### WHAT IS NEEDED
Nothing but the records, repeated exactly, should form the response.

### DATA EXCERPTS
BEGIN
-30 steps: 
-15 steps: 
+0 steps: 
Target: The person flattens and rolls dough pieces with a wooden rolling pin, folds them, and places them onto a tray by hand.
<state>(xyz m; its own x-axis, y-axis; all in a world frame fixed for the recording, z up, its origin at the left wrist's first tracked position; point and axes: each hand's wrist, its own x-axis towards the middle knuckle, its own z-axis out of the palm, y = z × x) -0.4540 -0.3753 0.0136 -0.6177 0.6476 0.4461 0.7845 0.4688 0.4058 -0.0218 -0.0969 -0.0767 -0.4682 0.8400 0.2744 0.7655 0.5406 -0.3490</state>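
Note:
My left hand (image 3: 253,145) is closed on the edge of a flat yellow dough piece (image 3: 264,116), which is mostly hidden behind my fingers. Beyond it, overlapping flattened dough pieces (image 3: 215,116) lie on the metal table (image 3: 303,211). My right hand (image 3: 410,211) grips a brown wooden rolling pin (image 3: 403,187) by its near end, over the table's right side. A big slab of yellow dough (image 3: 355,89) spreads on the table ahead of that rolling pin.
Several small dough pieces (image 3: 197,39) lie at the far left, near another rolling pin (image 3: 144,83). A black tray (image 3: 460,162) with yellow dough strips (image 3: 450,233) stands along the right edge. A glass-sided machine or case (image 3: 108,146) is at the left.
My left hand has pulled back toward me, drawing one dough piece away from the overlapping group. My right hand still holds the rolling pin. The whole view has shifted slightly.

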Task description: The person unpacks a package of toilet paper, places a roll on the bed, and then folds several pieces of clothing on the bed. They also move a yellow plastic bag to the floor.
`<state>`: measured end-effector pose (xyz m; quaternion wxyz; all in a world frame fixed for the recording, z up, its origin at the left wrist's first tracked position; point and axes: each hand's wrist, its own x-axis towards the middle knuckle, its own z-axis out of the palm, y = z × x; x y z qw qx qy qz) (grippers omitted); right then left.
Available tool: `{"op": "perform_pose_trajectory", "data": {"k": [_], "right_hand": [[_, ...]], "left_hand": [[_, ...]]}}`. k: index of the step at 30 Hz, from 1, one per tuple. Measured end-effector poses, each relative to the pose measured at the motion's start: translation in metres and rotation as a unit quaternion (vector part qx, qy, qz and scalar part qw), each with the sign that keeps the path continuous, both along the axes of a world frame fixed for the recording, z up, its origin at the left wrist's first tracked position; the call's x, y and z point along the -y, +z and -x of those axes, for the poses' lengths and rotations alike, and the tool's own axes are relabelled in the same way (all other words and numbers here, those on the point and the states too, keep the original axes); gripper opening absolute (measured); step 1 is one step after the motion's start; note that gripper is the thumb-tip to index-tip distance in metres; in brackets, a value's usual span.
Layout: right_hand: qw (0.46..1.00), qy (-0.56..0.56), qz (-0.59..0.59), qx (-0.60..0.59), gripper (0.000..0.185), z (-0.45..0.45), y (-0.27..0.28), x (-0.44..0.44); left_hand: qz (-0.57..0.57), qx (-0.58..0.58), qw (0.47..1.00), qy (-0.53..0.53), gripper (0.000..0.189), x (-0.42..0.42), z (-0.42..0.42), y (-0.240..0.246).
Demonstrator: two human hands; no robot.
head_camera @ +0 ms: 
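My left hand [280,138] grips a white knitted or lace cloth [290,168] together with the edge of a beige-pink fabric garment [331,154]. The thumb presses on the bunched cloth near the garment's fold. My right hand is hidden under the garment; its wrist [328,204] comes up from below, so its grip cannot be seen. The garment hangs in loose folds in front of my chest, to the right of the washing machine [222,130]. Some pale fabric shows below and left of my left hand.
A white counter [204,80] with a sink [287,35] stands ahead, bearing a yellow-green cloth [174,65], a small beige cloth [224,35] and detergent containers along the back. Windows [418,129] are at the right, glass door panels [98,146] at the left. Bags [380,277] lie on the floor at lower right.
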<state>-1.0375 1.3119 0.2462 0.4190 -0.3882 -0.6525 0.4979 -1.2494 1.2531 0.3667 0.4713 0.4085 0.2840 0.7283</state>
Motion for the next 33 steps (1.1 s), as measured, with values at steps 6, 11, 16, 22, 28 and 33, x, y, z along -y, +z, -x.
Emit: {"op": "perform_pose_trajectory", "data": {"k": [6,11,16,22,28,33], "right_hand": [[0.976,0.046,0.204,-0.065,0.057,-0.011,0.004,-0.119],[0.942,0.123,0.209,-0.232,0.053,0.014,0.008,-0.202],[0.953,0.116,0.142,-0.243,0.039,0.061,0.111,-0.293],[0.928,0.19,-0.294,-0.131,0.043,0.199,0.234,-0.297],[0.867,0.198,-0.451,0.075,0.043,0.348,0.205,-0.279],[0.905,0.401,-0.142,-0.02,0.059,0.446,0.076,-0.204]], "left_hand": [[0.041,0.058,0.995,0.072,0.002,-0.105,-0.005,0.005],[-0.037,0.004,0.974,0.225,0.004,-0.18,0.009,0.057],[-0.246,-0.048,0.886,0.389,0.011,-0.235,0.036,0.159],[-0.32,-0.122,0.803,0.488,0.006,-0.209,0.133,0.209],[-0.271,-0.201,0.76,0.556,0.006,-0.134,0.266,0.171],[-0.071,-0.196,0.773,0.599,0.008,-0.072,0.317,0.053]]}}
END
### ANSWER SPACE
-30 steps: 
-15 steps: 
+0 steps: 
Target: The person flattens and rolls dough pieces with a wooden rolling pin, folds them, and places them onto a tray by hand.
<state>(xyz m; its own x-axis, y-axis; all in a world frame fixed for the recording, z up, its origin at the left wrist's first tracked position; point and axes: each hand's wrist, its own x-axis towards the middle knuckle, its own z-axis out of the palm, y = z × x) -0.4540 -0.3753 0.0136 -0.6177 0.6476 0.4461 0.7845 0.4688 0.4058 -0.0218 -0.0969 -0.0767 -0.4682 0.8400 0.2744 0.7655 0.5406 -0.3490</state>
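Note:
My left hand (image 3: 253,145) is closed on the edge of a flat yellow dough piece (image 3: 264,116), which is mostly hidden behind my fingers. Beyond it, overlapping flattened dough pieces (image 3: 215,116) lie on the metal table (image 3: 303,211). My right hand (image 3: 410,211) grips a brown wooden rolling pin (image 3: 403,187) by its near end, over the table's right side. A big slab of yellow dough (image 3: 355,89) spreads on the table ahead of that rolling pin.
Several small dough pieces (image 3: 197,39) lie at the far left, near another rolling pin (image 3: 144,83). A black tray (image 3: 460,162) with yellow dough strips (image 3: 450,233) stands along the right edge. A glass-sided machine or case (image 3: 108,146) is at the left.
My left hand has pulled back toward me, drawing one dough piece away from the overlapping group. My right hand still holds the rolling pin. The whole view has shifted slightly.
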
Task description: The person unpacks a package of toilet paper, places a roll on the bed, and then folds several pieces of clothing on the bed. They also move a yellow plastic bag to the floor.
`<state>`: measured end-effector pose (xyz m; quaternion wxyz; all in a world frame fixed for the recording, z up, its origin at the left wrist's first tracked position; point and axes: each hand's wrist, its own x-axis towards the middle knuckle, its own z-axis out of the palm, y = z × x; x y z qw qx qy qz) (grippers omitted); right then left.
Available tool: `{"op": "perform_pose_trajectory", "data": {"k": [_], "right_hand": [[_, ...]], "left_hand": [[_, ...]]}}`. k: index of the step at 30 Hz, from 1, one per tuple. Measured end-effector poses, each relative to the pose measured at the motion's start: translation in metres and rotation as a unit quaternion (vector part qx, qy, qz and scalar part qw), each with the sign that keeps the path continuous, both along the axes of a world frame fixed for the recording, z up, its origin at the left wrist's first tracked position; the call's x, y and z point along the -y, +z and -x of those axes, for the poses' lengths and rotations alike, and the tool's own axes are relabelled in the same way (all other words and numbers here, those on the point and the states too, keep the original axes); gripper opening absolute (measured); step 1 is one step after the motion's start; note that gripper is the thumb-tip to index-tip distance in metres; in brackets, a value's usual span.
Layout: right_hand: qw (0.46..1.00), qy (-0.56..0.56), qz (-0.59..0.59), qx (-0.60..0.59), gripper (0.000..0.185), z (-0.45..0.45), y (-0.27..0.28), x (-0.44..0.44); left_hand: qz (-0.57..0.57), qx (-0.58..0.58), qw (0.47..1.00), qy (-0.53..0.53), gripper (0.000..0.189), x (-0.42..0.42), z (-0.42..0.42), y (-0.240..0.246).
Demonstrator: two human hands; no robot.
head_camera @ +0 ms: 
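My left hand [280,138] grips a white knitted or lace cloth [290,168] together with the edge of a beige-pink fabric garment [331,154]. The thumb presses on the bunched cloth near the garment's fold. My right hand is hidden under the garment; its wrist [328,204] comes up from below, so its grip cannot be seen. The garment hangs in loose folds in front of my chest, to the right of the washing machine [222,130]. Some pale fabric shows below and left of my left hand.
A white counter [204,80] with a sink [287,35] stands ahead, bearing a yellow-green cloth [174,65], a small beige cloth [224,35] and detergent containers along the back. Windows [418,129] are at the right, glass door panels [98,146] at the left. Bags [380,277] lie on the floor at lower right.
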<state>-1.0375 1.3119 0.2462 0.4190 -0.3882 -0.6525 0.4979 -1.2494 1.2531 0.3667 0.4713 0.4085 0.2840 0.7283</state>
Motion for the next 33 steps (1.1 s), as measured, with values at steps 6, 11, 16, 22, 28 and 33, x, y, z along -y, +z, -x.
Emit: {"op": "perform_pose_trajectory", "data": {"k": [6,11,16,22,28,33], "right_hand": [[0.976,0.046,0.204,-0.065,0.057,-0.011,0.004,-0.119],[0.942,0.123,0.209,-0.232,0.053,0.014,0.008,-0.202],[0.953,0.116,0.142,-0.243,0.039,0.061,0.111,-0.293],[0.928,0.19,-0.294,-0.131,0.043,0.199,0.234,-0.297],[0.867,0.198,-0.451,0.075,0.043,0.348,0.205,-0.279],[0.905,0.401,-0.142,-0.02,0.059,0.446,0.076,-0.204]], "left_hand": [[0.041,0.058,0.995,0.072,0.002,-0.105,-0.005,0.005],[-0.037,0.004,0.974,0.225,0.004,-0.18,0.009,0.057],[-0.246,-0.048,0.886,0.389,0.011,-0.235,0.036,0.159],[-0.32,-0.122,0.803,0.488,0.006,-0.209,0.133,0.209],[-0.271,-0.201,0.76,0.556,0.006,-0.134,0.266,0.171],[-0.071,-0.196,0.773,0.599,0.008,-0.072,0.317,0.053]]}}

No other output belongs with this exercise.